@Railingsohno
Thanks re. DSA- we’ll hold off on the laptop I think. He’s had Mac all through school so he is used to Macs however his course is very essay/reading heavy and he’ll really need all the help he can get regarding software/text to speech etc....We live near an Apple store so can always pop in the day before if we need to!
I'm a mature student - but I get DSA (university picked up the ragingly undiagnosed dyslexia that I've lived with through a previous degree, PGCE and life - I assumed it was normal to not understand anything until I'd read it five bloody times!)
Basically once you've got the supporting paperwork you apply for it - they will send you for a needs assessment - which is actually really informal and I found very supportive and interesting (I've got a big interest in assistive technology anyway as I've got a daughter with dyspraxia who relies on tech a lot to get around her difficulties with motor skills and handwriting). I found it quite jarring how I'd gone from fighting with the school SEN system for every single scrap of support - to uni where it was "OK so if you're capable of getting a first - our job is not just to scrape you through - it's to put in place whatever is needed to get you to where you can get that first".
Basically the assessor went through a load of different software that might be of use and then they put together a long report justifying why it all should be needed - and they obtain quotes from three suppliers to get it supplied - then it goes off to the funding body for approval and the suppliers get in touch to sort it all out.
If you want them to provide the laptop you have to pay £200 contribution - the laptop specs are decent enough as a good workhorse computer but the basic models they supply can be a bit irritating - everyone I know with a DSA laptop has had issues with theirs or has upgraded to a different machine over the course of the year. The big issue with them is the weight and battery life - we all end up scrapping for the seats next to the power sockets in lectures! You can pay more to upgrade from the base spec machine when you get in touch with the supplier about your DSA quote.
I got my DSA through later on (as uni picked my issues up) - and so I'd seen all of this and I just bought my own laptop and then the assessor asked for the specs of it prior to the needs assessment to check it would run anything recommended (you can find the base specs online if you google them) and they quoted to supply and install everything onto it and to cover insurance for it for the duration of the course.
I've since changed laptop to a Macbook (because I'm a tech addict basically and they're so shiny) - and I had my licence codes from the DSA install and installed the bulk of my software across myself.
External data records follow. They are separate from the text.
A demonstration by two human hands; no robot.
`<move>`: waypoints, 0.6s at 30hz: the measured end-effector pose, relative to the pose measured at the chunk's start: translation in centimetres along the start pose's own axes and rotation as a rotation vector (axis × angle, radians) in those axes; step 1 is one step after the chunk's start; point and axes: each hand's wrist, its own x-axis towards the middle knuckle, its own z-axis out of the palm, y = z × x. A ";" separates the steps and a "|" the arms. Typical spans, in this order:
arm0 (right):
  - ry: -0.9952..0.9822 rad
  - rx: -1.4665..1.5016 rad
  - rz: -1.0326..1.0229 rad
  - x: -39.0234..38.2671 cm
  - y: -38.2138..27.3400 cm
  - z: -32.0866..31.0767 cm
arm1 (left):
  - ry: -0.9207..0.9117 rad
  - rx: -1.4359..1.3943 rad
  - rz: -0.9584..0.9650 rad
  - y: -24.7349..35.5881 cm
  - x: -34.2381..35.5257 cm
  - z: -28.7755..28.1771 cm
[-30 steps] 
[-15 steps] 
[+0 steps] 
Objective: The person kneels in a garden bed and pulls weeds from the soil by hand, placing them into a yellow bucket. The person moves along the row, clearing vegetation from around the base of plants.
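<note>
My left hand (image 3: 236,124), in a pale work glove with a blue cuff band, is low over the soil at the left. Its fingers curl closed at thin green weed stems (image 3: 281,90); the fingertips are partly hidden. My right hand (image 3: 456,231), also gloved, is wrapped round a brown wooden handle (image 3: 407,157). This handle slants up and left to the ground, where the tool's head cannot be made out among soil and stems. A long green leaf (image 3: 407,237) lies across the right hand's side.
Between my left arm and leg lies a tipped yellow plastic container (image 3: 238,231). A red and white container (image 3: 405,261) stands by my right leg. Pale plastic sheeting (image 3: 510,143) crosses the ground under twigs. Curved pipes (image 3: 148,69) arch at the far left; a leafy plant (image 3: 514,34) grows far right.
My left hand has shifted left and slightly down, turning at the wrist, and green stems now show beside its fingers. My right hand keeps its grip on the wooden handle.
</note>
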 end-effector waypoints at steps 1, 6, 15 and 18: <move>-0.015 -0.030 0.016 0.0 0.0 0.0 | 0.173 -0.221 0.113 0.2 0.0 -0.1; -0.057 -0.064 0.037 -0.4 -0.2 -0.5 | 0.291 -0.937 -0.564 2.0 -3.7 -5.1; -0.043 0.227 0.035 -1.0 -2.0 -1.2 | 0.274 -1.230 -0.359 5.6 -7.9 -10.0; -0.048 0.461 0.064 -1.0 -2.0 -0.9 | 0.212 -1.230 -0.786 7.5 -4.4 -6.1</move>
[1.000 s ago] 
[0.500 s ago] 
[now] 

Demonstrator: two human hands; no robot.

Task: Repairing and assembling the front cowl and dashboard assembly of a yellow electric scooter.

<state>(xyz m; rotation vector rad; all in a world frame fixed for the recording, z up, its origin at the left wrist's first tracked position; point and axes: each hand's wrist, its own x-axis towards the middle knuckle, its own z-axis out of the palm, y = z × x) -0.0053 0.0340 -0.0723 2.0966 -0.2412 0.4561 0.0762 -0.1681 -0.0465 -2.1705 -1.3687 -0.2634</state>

I couldn't transfer over Dragon as the version isn't on the Mac, and Medincle (which is a dictionary addon for Dragon, Word etc for medical terminology) - but my screen reading software (I use read and write gold - there's a free trial around to give that a go if you're interested) and lecture recording software (Sonocent Audio Notetaker - can get a free trial of that as well - I had several with different email addresses until my DSA came through) has transferred over fine. The one issue I've found with Sonocent on the Mac which is only really an issue now we've moved to online lectures - is that, unlike the PC version - it doesn't have the option to record from the computer speakers - on the PC version I could watch a lecture on my uni's replay software and just record the audio feed alongside my lecture slides and take notes as I went along - I can't do that on the Mac - I could record from the microphone but not from something playing on the Mac.
I'd recommend getting a play around with free trial versions of software anyway - I think the screen reading functionality of Read and Write Gold is included in the free version anyway. It's also got a great feature where you can highlight text in different colours and then pull all the chunks of highlighting into a Word document. I was like "holy fuck this is how reading is meant to be" when I first used the text to speech alongside reading something - it was that marked a difference! (It also does screen overlay and a reading ruler which I use a LOT)
www.studentfinancewales.co.uk/media/198753/slc-dsa-computer-specification-matrix-november-2019.pdf is I think the current DSA computer specifications to give you some guidance. For what it's worth I'm running most of my stuff on an i5 version of the Macbook Air and it struggles a little bit with lecture recording sometimes.